Audio clipping is an occurrence where your audio input is too high for an amplifier to output and the excess in signal causes a distortion. Clipping is often triggered due to too high gain settings, speaking too close or too loud into the microphone and increasing volume too high when editing.
When editing you can’t indefinitely add more volume to your audio recording as that will cause clipping. However, there is a way to make your overall audio recording sound louder without clipping audio by using a compressor.
Using a compressor you compress your audio recording making quieter parts louder and louder parts quieter. Essentially, compressor makes the whole recording’s volume more even.
Look at before and after pictures of the waveform in Audacity. I’ve checked ‘Make-up gain for 0 dB after compressing’ button which makes-up up for the loss in volume at the peaks, this option allows to maintain the same high volume at the louder parts of your audio while increasing the volume of quieter parts in your recording.

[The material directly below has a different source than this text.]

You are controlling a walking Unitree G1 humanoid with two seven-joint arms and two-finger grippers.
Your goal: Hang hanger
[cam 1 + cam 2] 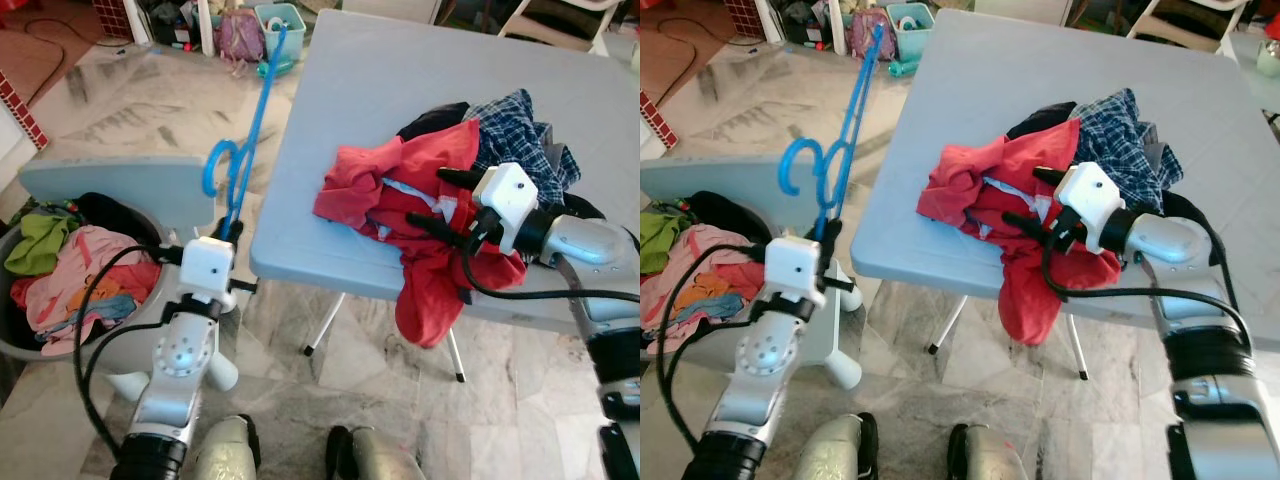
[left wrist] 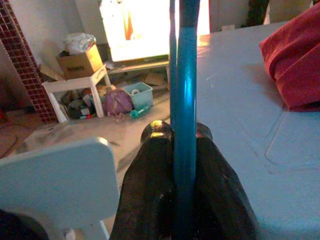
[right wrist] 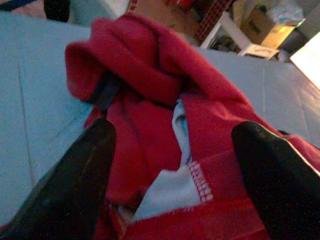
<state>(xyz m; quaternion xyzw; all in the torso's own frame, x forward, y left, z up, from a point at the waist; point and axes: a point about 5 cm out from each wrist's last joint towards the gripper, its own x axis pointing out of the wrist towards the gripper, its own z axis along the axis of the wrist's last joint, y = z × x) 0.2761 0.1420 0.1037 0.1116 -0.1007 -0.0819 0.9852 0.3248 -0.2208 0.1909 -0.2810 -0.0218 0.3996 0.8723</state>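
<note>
Hanger (image 1: 245,130), blue plastic, stands nearly upright in my left gripper (image 1: 228,232), off the left edge of the bench (image 1: 400,90) and above the floor; my two black fingers (image 2: 150,195) are pressed tight against its thin bars from either side, and its hook (image 1: 218,167) curls out to my left, a little above the grip. The long bar runs up and away from me toward the far clutter. My right gripper (image 1: 440,200) is over the bench, its fingers (image 3: 75,185) spread wide and lying on the red shirt (image 1: 400,200), one on each side of a fold where a pale inner lining shows. That shirt is heaped near the front edge of the bench, and part of it hangs down over the edge toward the floor. Just behind it, touching it, lie a blue plaid garment (image 1: 520,130) and something dark (image 1: 430,120). To my left, below the hanger, a grey basket (image 1: 20,345) sits on the marble floor (image 1: 380,400), full of clothes in pink, green and orange. A pale chair (image 1: 120,185) stands between the basket and the bench. Farther off I can see a teal bin (image 1: 285,25) and a pink bag (image 1: 240,35) on the floor.
</note>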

Using a compressor we can’t make the loudest parts of audio louder, but we can increase the volume of the quiet parts, which makes the overall audio recording louder.
The increase in overall volume can be measured by checking dB RMS which stands for ‘Root mean square’. It shows us the average volume of the recording.
In the example I’ve shown above, the RMS level went from -19.4dB before compression to -16.1dB after compression, which has made the whole audio recording 17% louder.
So here’s a step-by-step guide on how to increase audio volume without clipping audio in Audacity:
- Select your audio and go to Effect>Amplify
- Set the ‘new peak amplitude (db)’ to 0
- Go to Effect>Compressor.
- Set your ratio up to 4:1. The higher the ratio, the more compression will be applied and the louder your recording will become.
- Set your threshold anywhere between -15 to -6, the lower the threshold the more compressed and louder your audio will become.
- Leave the rest of the settings as default.
- Click ok.
In any compressor threshold and ratio are the two most important settings that will determine how compressed your audio becomes.
The higher the ratio and the lower the threshold the more compressed and the louder your audio will become. However, with compression you lose the dynamics of your audio, therefore overly compressing the recording might make it sound dull.
Also, keep in mind that the threshold is valued in negative units, therefore, for example, -15dB is a lower threshold than -10dB.